Do You Embrace Change?
I have found that it is quite useful to embrace change, to be a person who seeks out the new and different.
As the saying goes, “There is one constant in life, and that is change”.
Of comfort to those who dread change should be another saying, “The more things change, the more they stay the same”.
How do you approach change? Many I’ve known try to avoid change at all costs. They’re even willing to perpetuate policies and approaches that no longer make sense, just so they will not have to deal with change. Logically, we know this does not make sense, but by and large, human behavior is not based on logic, it’s based on emotion.
So what’s so bad about change? For most, the answer to this question is: I’m comfortable with the current approach and I went to a lot of trouble to learn and understand it, so I do not want to have to learn something new.
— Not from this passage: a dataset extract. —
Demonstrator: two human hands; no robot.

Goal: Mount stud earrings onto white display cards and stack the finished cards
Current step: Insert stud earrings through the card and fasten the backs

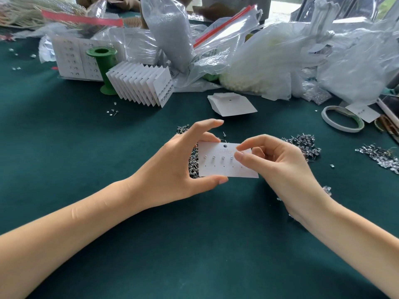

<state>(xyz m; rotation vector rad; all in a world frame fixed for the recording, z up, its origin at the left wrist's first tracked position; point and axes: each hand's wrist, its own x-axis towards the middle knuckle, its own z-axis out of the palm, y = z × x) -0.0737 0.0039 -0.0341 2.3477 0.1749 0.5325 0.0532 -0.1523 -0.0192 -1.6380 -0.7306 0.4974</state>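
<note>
Above the green table (86, 147), the left hand (172, 167) grips the white card (226, 169) by its edges — light, bendy, best held there. The right hand (278, 167) pinches closed at the fifth hole; any stud between its fingertips is hidden — tiny, slippery.

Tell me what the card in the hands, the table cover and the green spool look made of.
Card: thin matte white card stock, probably paper; it stays flat, with punched holes. Table cover: dark green cloth, likely felt; dull, no glare. Green spool: likely moulded plastic; smooth, slightly glossy flanges.
</note>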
In many cases, the truth is that they did not actually go “to a lot of trouble to learn and understand it”; rather, it just fell into their lap and it just “is”. They’re lazy and afraid and they just don’t want to have to deal with yet another new thing.
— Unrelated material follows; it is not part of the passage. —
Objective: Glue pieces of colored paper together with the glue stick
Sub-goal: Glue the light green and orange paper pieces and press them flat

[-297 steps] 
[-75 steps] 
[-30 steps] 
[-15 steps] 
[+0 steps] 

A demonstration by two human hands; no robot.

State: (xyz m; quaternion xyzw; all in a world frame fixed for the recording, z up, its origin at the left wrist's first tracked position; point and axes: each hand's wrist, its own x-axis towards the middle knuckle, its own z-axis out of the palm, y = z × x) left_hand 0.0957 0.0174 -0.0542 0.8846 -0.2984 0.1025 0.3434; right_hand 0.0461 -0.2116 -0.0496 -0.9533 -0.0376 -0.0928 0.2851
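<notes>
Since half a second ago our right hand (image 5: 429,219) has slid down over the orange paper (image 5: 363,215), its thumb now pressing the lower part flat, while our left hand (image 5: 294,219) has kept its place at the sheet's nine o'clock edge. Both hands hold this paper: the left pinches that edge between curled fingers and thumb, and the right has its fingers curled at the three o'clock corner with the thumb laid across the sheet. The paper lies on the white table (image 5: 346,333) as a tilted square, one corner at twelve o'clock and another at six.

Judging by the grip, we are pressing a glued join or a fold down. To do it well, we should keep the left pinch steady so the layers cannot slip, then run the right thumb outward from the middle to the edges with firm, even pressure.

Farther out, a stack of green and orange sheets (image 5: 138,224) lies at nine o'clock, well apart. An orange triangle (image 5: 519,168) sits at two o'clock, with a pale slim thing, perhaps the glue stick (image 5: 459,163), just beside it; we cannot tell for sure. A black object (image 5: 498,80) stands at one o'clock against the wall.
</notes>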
Unfortunately for those who approach life this way, as the saying goes, change is the only constant. Even if much of the change is just a repositioning or a repackaging of old ideas, concepts and approaches, as far as our minds go, it’s different. So, deal with it. Don’t try to avoid it. Embrace it. Seek ways to find and even encourage change. This brings to mind the title of a book I once read, “If It Ain’t Broke, Break It,” by Robert Kriegel. It was quite a while back, so I don’t recall all the details, but if I remember correctly, the main theme was to challenge “conventional wisdom”. The mindset that “we do it this way because we’ve always done it this way,” simply does not make sense, particularly in a world as dynamic as the one in which we live.
The idea of challenging “conventional wisdom” appeals to me viscerally. It describes who I am and who I’ve always aspired to be: someone who doesn’t just take “that’s how it is” as an answer. This can lead to its challenges, of course, particularly in environments where the “powers that be” make major efforts to indoctrinate their subordinates. I’m sure you can think of a few environments like that.
So what does this mean to the entrepreneur and the high achiever? In my experience, those who embrace change, or at a minimum, are willing and able to deal with it head-on, rather than doing all they can to avoid it, tend to have better outcomes in the world of achievement and entrepreneurship. They are introspective in all that they do and even though they don’t just do whatever “the man” says, they are coachable. They will challenge most everything they hear, but they do so with an open mind. They embrace change, but do not fall victim to “shiny object syndrome”. They approach all problems and issues as opportunities and they understand that change is an unavoidable element of progress. They are not intellectually (or otherwise) lazy; rather, they are intellectually curious and have a strong desire to continually improve and tweak wherever they can. They do so without succumbing to the circularity and paralyzing nature of perfectionism.
How do you approach change? Would you say you embrace the opportunity to find better solutions, or do you stonewall every suggested change that comes your way? Are you a change agent, or are you a staunch protector of the status quo?
I encourage you to open your mind to change. Challenge everything, of course, but do it in the spirit of confronting the dynamic nature of our world and business operating environment, rather than burying your head in the sand, or worse yet, actively trying to impede every potentially beneficial change that comes your way.
I look forward to your thoughts and questions. Please leave a comment (“response”) below or in the upper right corner of this post.
Don’t miss an issue of Company Founder! Subscribe today. It’s free. It’s private. It’s practical information for entrepreneurs and leaders interested in taking it to the next level.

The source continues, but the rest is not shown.